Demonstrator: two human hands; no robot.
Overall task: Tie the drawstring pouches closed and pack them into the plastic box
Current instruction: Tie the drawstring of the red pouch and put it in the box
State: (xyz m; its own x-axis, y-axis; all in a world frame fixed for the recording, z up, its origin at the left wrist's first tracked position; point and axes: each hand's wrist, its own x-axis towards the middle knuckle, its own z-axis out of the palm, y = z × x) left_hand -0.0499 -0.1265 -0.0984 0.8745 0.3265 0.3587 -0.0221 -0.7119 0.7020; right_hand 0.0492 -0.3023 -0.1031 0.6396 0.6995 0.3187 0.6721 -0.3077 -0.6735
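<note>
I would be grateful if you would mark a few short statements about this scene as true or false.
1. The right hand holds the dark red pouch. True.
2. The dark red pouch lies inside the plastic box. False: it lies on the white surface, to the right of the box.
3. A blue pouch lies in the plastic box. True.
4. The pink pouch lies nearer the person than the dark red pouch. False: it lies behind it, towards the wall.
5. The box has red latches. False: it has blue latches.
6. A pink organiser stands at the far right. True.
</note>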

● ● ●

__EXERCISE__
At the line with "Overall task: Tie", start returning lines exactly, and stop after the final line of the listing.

__EXERCISE ANSWER__
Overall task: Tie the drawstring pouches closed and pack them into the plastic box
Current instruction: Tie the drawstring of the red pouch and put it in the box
State: (xyz m; its own x-axis, y-axis; all in a world frame fixed for the recording, z up, its origin at the left wrist's first tracked position; point and axes: each hand's wrist, its own x-axis towards the middle knuckle, its own z-axis out of the palm, y = z × x) left_hand -0.0499 -0.1265 -0.0984 0.8745 0.3265 0.3587 -0.0221 -0.7119 0.7020; right_hand 0.0492 -0.3023 -0.1031 0.6396 0.6995 0.3187 0.6721 -0.3077 -0.6735
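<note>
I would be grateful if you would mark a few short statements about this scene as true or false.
1. The right hand holds the dark red pouch. True.
2. The dark red pouch lies inside the plastic box. False: it lies on the white surface, to the right of the box.
3. A blue pouch lies in the plastic box. True.
4. The pink pouch lies nearer the person than the dark red pouch. False: it lies behind it, towards the wall.
5. The box has red latches. False: it has blue latches.
6. A pink organiser stands at the far right. True.
</note>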

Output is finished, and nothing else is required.